- October 30, 2014
- Posted by: Seth Heyman
- Category: Marketing & Advertising Law
At the annual conference of the National Advertising Division, FTC attorneys and Commissioners made it clear that corporate officers may face personal liability if their companies engage in false advertising.
Lesley A. Fair, a senior attorney in the Division of Consumer Protection and Business Education, warned advertisers about the potential for personal liability and cited several agency actions that included charges against officers and executives. She also referenced a recent order from the Fourth U.S. Circuit Court of Appeals affirming a $163 million personal judgment against an executive who elected not to settle when the agency accused her company and other officers of deceiving consumers with a scareware scan.
“A lot of you have interesting entrepreneurial clients that have a great idea about a new app or something new online,” Fair said. “All I’m suggesting is … just to remind them that the ‘Inc.’ that they dutifully get after their corporate name will not necessarily shield them from liability under the FTC Act.”
She also said the Commission is turning its attention to mobile advertisers. “The moral of the story is that your clients are moving to mobile, and when they go there, they need to know that the well-established truth in advertising standards go with them.”
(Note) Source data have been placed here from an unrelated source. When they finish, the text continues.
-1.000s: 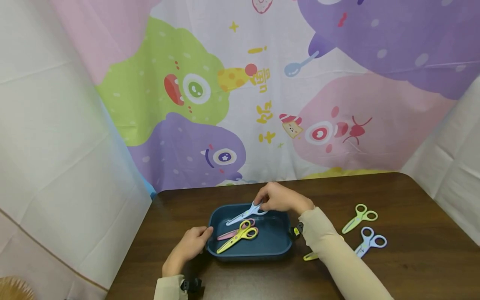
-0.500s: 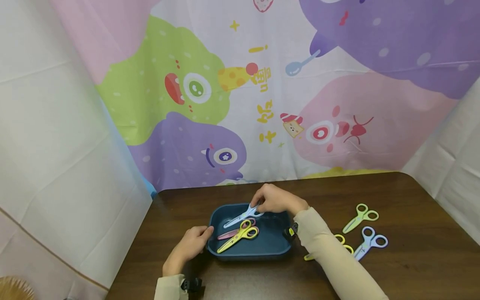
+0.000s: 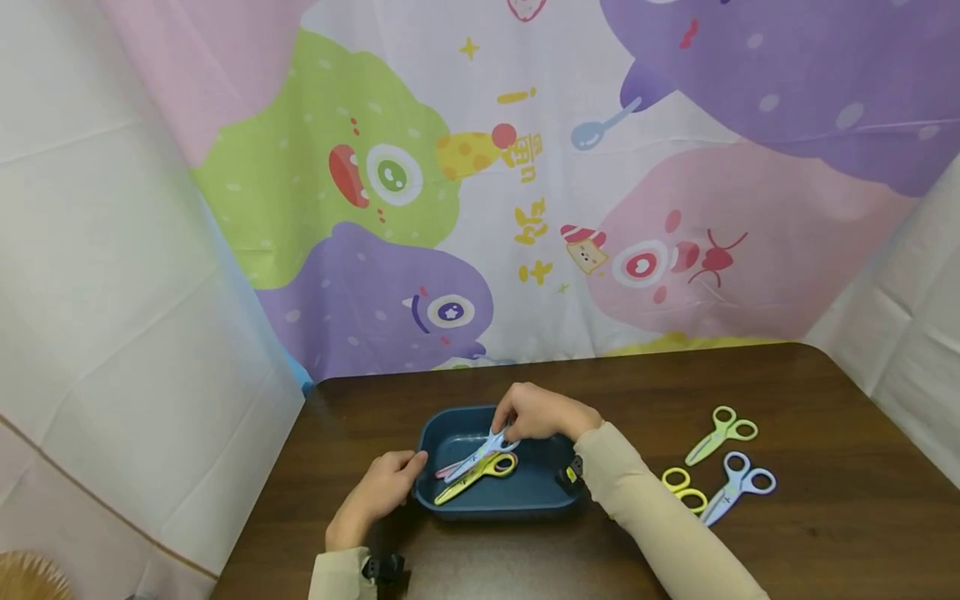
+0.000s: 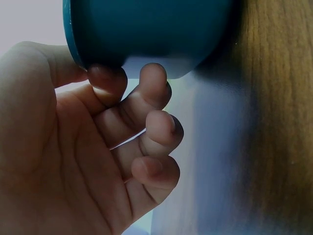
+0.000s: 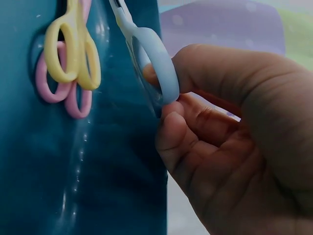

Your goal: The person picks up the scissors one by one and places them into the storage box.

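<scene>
My right hand point(image 3: 536, 410) pinches light blue scissors point(image 5: 164, 66) by one finger loop, the blades pointing down and left over the dark teal basin point(image 3: 543, 487). In the head view these scissors overlap yellow scissors point(image 3: 467, 482) and pink scissors point(image 3: 444, 472), which lie together in the basin. In the right wrist view, the yellow loops sit on top of the pink ones. At the basin's left end my left hand point(image 3: 384, 483) grips the rim between thumb and index finger point(image 4: 107, 83); its other fingers curl loosely outside the wall.
Right of the basin, green scissors point(image 3: 717, 435) and lilac-blue scissors point(image 3: 731, 492) lie on the dark wooden table point(image 3: 840, 467). Yellow scissors point(image 3: 677, 489) beside them are partly hidden by my right sleeve point(image 3: 652, 508). A cartoon-print curtain point(image 3: 525, 333) hangs behind the table.
My right hand has lowered the light blue scissors toward me, from the basin's far side to over the yellow and pink pairs. My left hand has stayed at the rim.
</scene>
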### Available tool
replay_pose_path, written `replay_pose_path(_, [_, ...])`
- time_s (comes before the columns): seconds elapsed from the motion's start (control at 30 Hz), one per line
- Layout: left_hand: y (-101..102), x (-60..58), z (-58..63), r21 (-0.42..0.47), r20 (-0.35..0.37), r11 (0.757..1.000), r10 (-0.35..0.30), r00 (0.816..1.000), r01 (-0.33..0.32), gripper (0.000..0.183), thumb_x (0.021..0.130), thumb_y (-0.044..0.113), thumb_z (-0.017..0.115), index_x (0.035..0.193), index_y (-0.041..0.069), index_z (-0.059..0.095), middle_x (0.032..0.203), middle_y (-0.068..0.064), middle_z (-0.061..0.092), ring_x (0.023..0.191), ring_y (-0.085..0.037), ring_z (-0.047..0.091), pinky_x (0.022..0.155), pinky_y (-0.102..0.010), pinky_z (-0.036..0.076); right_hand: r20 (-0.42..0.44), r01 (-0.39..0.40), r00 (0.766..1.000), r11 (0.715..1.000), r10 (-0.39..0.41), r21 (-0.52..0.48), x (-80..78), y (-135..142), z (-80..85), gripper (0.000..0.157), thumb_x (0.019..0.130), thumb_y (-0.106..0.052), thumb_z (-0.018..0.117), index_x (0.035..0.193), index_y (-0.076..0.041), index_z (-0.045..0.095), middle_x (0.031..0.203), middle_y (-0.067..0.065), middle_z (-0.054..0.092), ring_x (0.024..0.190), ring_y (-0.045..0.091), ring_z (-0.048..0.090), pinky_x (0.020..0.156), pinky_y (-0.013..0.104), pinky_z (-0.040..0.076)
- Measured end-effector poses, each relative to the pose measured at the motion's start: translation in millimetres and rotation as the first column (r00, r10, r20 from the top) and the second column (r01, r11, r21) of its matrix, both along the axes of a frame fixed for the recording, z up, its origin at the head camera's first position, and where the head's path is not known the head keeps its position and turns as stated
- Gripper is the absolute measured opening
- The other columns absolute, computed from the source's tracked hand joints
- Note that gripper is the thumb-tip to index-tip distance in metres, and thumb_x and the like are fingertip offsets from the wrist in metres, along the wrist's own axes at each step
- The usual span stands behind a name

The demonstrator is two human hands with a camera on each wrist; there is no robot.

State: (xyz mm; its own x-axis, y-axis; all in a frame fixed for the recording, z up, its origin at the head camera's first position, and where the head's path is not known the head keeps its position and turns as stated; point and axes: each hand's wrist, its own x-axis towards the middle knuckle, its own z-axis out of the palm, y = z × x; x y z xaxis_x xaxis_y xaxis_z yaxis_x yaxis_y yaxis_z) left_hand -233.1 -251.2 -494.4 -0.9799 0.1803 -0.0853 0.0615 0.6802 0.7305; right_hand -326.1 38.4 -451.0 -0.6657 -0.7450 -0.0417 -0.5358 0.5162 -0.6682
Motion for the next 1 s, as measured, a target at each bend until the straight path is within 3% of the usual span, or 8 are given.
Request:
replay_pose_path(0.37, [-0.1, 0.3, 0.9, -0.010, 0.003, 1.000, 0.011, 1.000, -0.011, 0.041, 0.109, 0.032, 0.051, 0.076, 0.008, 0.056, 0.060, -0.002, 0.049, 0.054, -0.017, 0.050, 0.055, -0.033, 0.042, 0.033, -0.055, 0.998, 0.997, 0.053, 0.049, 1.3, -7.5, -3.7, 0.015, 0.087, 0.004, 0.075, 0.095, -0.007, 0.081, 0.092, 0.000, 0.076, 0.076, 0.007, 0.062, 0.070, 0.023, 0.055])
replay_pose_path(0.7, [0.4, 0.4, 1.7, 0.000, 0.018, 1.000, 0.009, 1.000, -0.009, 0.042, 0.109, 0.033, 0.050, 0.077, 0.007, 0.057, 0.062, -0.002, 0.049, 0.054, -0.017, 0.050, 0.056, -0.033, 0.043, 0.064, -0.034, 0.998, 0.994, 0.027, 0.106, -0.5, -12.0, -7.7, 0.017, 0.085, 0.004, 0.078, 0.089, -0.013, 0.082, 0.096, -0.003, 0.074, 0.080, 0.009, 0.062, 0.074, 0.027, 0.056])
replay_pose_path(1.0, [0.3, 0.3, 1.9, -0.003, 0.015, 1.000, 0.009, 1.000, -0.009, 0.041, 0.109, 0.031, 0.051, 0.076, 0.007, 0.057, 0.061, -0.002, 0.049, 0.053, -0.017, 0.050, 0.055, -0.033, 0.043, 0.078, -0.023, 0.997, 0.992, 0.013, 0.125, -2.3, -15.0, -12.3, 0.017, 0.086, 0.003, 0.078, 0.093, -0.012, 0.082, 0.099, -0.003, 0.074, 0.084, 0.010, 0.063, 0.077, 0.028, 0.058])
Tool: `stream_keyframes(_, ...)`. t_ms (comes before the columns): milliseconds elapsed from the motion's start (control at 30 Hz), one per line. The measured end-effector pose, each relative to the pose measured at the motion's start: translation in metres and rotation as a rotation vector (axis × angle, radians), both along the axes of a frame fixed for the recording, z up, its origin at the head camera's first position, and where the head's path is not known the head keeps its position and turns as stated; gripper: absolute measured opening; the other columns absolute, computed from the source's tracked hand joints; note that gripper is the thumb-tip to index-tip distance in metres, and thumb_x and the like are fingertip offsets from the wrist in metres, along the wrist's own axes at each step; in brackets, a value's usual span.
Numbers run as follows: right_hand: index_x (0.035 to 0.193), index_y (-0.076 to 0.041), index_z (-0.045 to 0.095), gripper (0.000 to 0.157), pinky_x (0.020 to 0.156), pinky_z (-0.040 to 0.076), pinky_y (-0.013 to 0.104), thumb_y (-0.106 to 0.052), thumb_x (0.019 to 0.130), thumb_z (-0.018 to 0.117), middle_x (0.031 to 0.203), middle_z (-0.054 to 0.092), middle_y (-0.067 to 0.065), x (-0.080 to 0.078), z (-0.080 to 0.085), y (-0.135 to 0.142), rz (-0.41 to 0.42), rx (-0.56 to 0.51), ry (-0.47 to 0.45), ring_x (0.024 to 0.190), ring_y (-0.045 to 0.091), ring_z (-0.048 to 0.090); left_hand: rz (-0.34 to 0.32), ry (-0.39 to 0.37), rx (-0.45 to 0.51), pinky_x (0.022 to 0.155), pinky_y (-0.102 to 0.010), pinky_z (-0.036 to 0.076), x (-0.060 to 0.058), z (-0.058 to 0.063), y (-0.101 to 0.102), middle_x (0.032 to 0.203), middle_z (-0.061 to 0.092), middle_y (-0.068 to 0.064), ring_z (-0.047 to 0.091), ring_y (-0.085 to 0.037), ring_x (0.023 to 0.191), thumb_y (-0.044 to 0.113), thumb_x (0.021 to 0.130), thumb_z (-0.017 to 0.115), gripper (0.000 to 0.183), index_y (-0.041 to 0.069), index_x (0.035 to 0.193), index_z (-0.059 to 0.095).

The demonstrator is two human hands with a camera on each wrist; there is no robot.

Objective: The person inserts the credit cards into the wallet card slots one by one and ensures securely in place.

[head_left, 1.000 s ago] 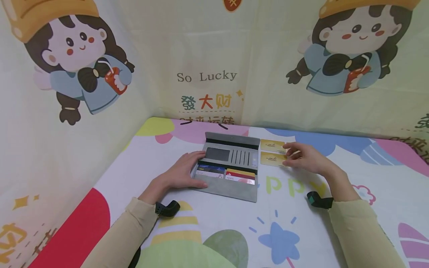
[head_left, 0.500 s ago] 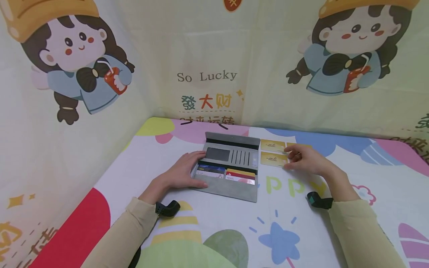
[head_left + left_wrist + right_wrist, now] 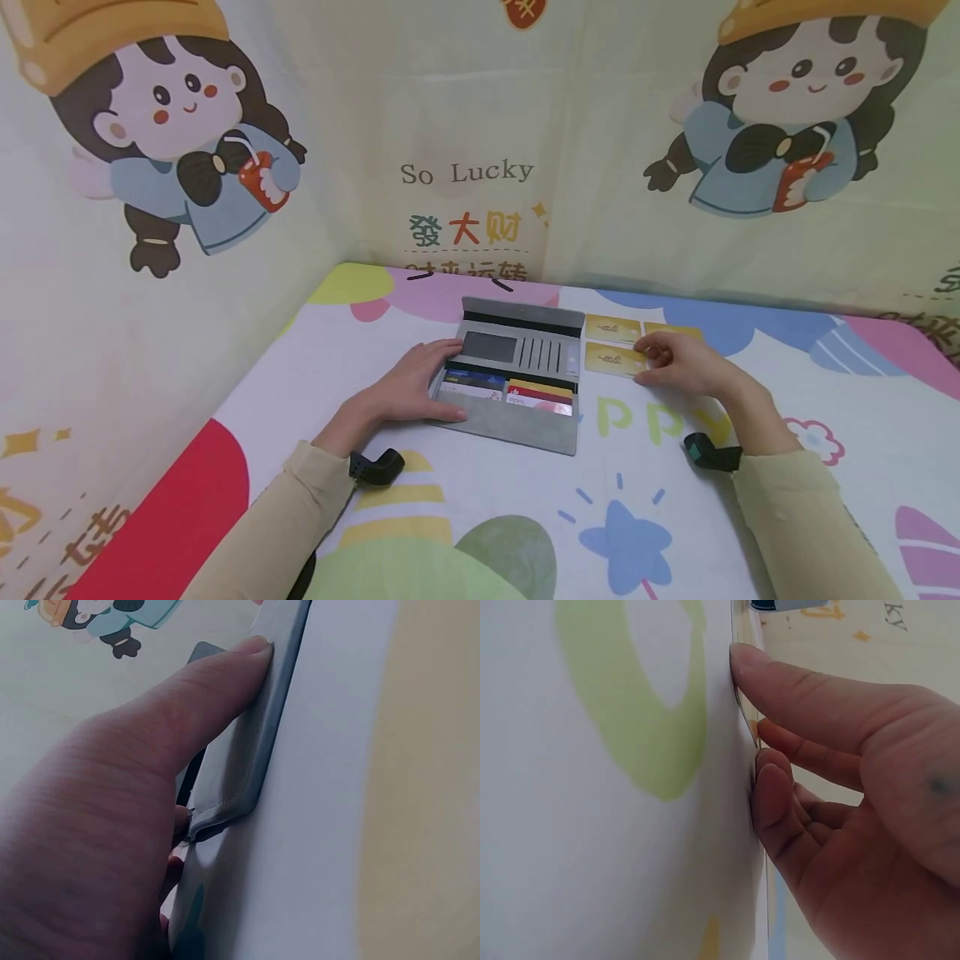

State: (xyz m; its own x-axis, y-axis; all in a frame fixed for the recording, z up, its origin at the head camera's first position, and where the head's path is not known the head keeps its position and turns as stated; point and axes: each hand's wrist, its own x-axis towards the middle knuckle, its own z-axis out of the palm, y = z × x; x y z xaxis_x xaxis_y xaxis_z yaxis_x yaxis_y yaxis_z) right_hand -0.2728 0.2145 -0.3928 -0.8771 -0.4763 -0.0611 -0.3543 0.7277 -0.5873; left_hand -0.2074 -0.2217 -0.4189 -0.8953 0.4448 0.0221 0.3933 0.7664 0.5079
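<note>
A grey wallet [image 3: 502, 427] lies unfolded on the table, with a blue-topped card [image 3: 474, 385] and a red-and-white card [image 3: 540, 395] in its near pocket. My left hand [image 3: 402, 385] rests over its left edge. In the left wrist view, the left thumb [image 3: 232, 671] lies straight on the grey flap. My right hand [image 3: 690, 362] pinches the right end of the lower gold card [image 3: 611, 359] between thumb and finger. In the right wrist view, the thumb [image 3: 795, 686] touches a thin card edge; the rest of the card is hidden.
Above the lower card lies another gold card [image 3: 611, 328], right of the wallet. One more gold card [image 3: 678, 331] shows partly behind my right hand. The patterned tablecloth [image 3: 637, 500] meets printed cloth walls [image 3: 315, 167] at the back and left.
A gold card has come into sight behind my right hand, right of the upper card. The right hand shifted very slightly. My left hand and the wallet stay put.
</note>
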Motion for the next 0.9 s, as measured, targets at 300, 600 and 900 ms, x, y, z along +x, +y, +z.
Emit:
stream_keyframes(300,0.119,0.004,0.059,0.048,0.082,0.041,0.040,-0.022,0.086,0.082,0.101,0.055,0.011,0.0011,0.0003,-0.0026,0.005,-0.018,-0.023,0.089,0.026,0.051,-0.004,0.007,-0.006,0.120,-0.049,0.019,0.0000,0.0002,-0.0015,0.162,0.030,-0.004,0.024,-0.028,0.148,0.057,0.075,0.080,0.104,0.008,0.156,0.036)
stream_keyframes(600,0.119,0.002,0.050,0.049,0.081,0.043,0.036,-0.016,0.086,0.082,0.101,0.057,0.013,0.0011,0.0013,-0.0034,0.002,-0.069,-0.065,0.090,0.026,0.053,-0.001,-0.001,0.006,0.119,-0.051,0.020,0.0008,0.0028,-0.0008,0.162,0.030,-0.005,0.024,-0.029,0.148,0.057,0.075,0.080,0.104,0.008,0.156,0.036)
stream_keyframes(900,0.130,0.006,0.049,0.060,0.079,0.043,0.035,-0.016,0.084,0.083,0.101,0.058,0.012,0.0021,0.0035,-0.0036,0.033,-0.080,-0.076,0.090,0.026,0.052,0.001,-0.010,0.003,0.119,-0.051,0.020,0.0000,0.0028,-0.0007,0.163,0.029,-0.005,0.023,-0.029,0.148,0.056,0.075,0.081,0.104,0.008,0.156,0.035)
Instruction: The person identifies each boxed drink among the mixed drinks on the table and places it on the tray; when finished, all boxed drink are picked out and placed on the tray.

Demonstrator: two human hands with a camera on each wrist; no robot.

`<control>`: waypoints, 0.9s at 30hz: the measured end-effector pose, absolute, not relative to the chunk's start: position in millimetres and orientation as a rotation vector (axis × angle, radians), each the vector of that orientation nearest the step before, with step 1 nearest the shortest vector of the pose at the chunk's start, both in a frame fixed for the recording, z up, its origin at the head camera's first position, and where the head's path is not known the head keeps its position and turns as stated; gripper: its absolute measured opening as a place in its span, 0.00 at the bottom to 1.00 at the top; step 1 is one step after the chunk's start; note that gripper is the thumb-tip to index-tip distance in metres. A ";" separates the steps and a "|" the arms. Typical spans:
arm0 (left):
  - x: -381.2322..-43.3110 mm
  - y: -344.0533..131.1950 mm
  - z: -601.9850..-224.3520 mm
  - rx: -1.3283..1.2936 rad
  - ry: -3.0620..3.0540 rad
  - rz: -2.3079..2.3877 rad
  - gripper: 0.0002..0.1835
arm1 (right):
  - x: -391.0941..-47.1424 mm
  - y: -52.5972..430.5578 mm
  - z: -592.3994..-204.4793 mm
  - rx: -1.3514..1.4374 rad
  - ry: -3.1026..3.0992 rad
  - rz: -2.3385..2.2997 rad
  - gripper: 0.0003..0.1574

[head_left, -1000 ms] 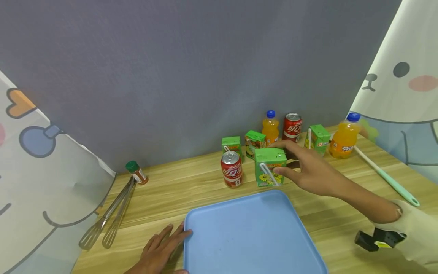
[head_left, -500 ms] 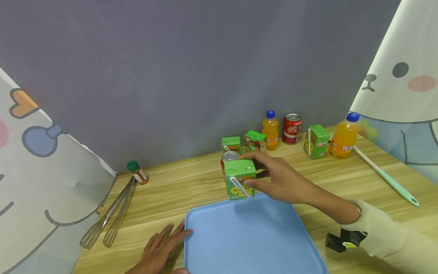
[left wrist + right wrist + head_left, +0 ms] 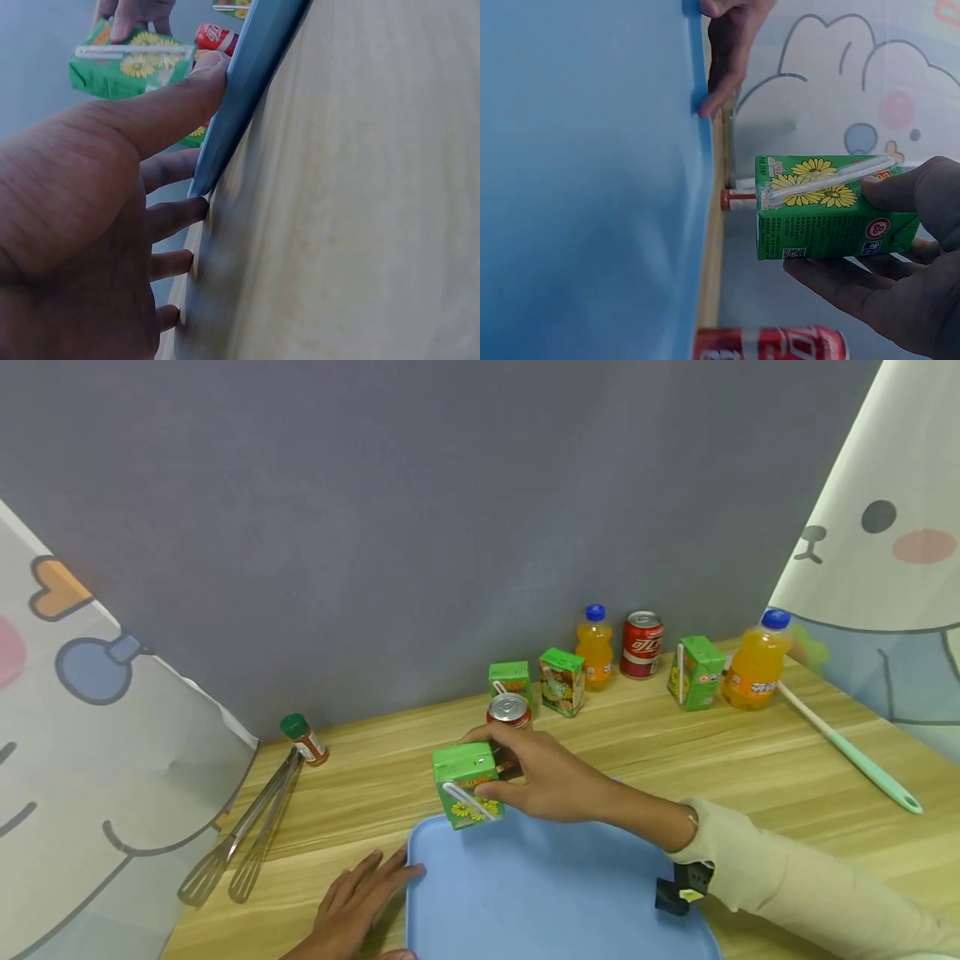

Although most of the FTC’s enforcement work is directed at outright fraud, under its Operation Full Disclosure, it is closely examining national advertising campaigns and FTC Chairwoman Edith Ramirez told attendees that they can expect to see more actions targeting large, reputable companies until the FTC is “confident the industry understands the need for ‘clear and conspicuous’ disclosures, and what ‘clear and conspicuous’ means.”